Mangimi più sostenibili per spigole e orate. Il pesce d’allevamento sarà sempre di più un prodotto garantito sulle nostre tavole. Dati alla mano, i ricercatori del DAGRI portano alla luce i grandi passi avanti fatti sotto il profilo della sostenibilità economica e ambientale per le principali specie ittiche – spigola, orata e trota – provenienti da acquacoltura in Italia.
Il messaggio arriva forte e chiaro dall’evento conclusivo del progetto SUSHIN (SUstainable fiSH feeds INnovative ingredients) che si è svolto presso l’Accademia dei Georgofili a Firenze, e nel corso del quale sono stati presentati i risultati “from farm to fork” – letteralmente dall’azienda alla tavola – del progetto il cui obiettivo è stato la ricerca di nuovi ingredienti da utilizzare nei mangimi di nuova generazione per migliorare l’alimentazione dei pesci da acquacoltura con l’introduzione di diete innovative.
Spazio dunque alle farine di insetto (mosca soldato nera) a quelle avicole (pollo e tacchino) e di gambero rosso della Louisiana fino alle biomasse essiccate di microalghe e cianobatteri, con cui sono stati formulati e confrontati 23 nuovi prototipi di mangimi in 11 prove di alimentazione (per una durata complessiva di 860 giorni) e più di 50.000 analisi effettuate.

“Siamo estremamente soddisfatti di essere riusciti a proporre un nuovo prototipo di dieta per le specie ittiche maggiormente allevate nel nostro paese, a basso contenuto di farina di pesce e dove le farine di insetto e avicole rappresentano i complementi ideali delle proteine vegetali per assicurare una migliore performance zooeconomica ed ambientale, senza compromissione del benessere e della qualità dei pesci allevati – spiega Emilio Tibaldi, coordinatore di SUSHIN – Anche se non è stato tutto rose e fiori, alcuni di questi ingredienti hanno dimostrato dei limiti, alcuni altri sono risultati interessanti solo come ingredienti ‘funzionali’, SUSHIN dimostra come sia possibile agire per rendere l’acquacoltura una pratica ancor più sostenibile e responsabile. SUSHIN ha generato nuove informazioni sul valore nutritivo, sulla sicurezza alimentare e sull’impronta ambientale di ingredienti proteici innovativi coerenti ai principi di bioeconomia circolare“.

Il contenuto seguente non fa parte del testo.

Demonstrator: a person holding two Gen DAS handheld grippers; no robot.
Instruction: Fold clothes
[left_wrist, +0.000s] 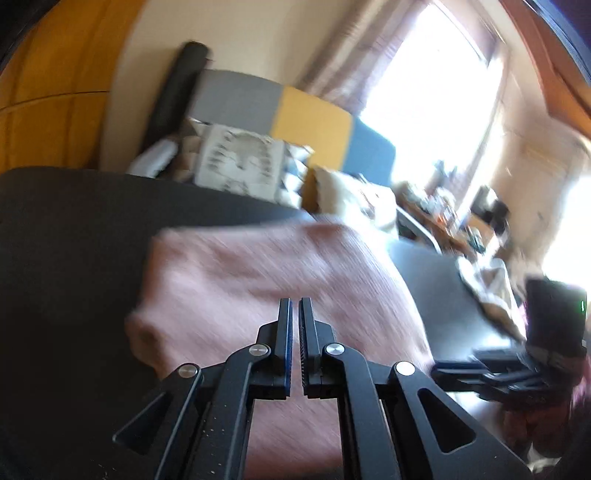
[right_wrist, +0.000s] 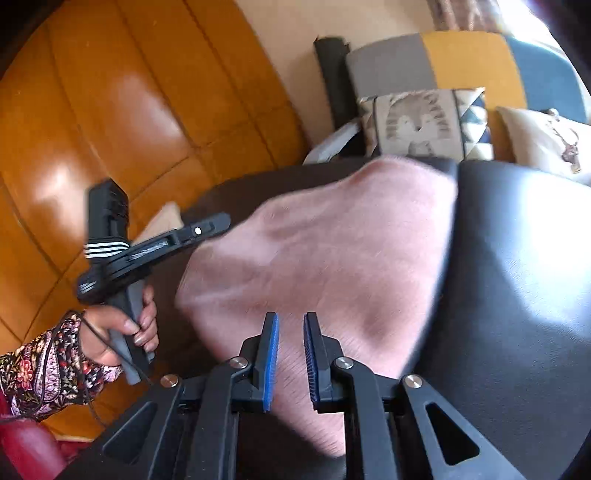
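Pink cloth lies bunched on the tabletop. Left tool closed, empty (clear for regrasping); right tool slightly parted, empty.

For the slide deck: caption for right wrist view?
Right tool slightly open over pink garment on dark table.

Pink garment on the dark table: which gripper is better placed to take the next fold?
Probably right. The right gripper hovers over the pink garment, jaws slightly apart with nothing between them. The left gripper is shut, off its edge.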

Come noto, l’acquacoltura è l’allevamento di pesci, molluschi, crostacei e alghe. È una forma di produzione agricola che avviene in acque dolci o salate e sopperisce al forte bisogno di prodotti ittici per l’alimentazione umana in continuo aumento in tutto il mondo e che non può essere soddisfatto unicamente dalla pesca. Secondo l’ultimo rapporto della FAO, dal 1961 al 2017 il consumo pro capite annuale di prodotti ittici a livello mondiale è passato da 9,0 kg (peso vivo) a 20,3 kg, con un incremento medio annuo dell’1,5% a fronte dell’1,1% registrato nello stesso periodo per altre tipologie di carne. Nel 2018 sono stati prodotti globalmente circa 179 milioni di tonnellate tra pesci molluschi e crostacei, il 46% dei quali è derivato dall’acquacoltura.
“Molto è stato detto e scritto in merito a quest’attività, sul suo impatto sugli oceani, sulle condizioni di benessere degli animali, sulla qualità del prodotto ittico che ne deriva. Problemi inevasi? – conclude Giulia Secci, ricercatore DAGRI – No, perché la ricerca da anni è al servizio dell’acquacoltura per trovare soluzioni alternative sostenibili“.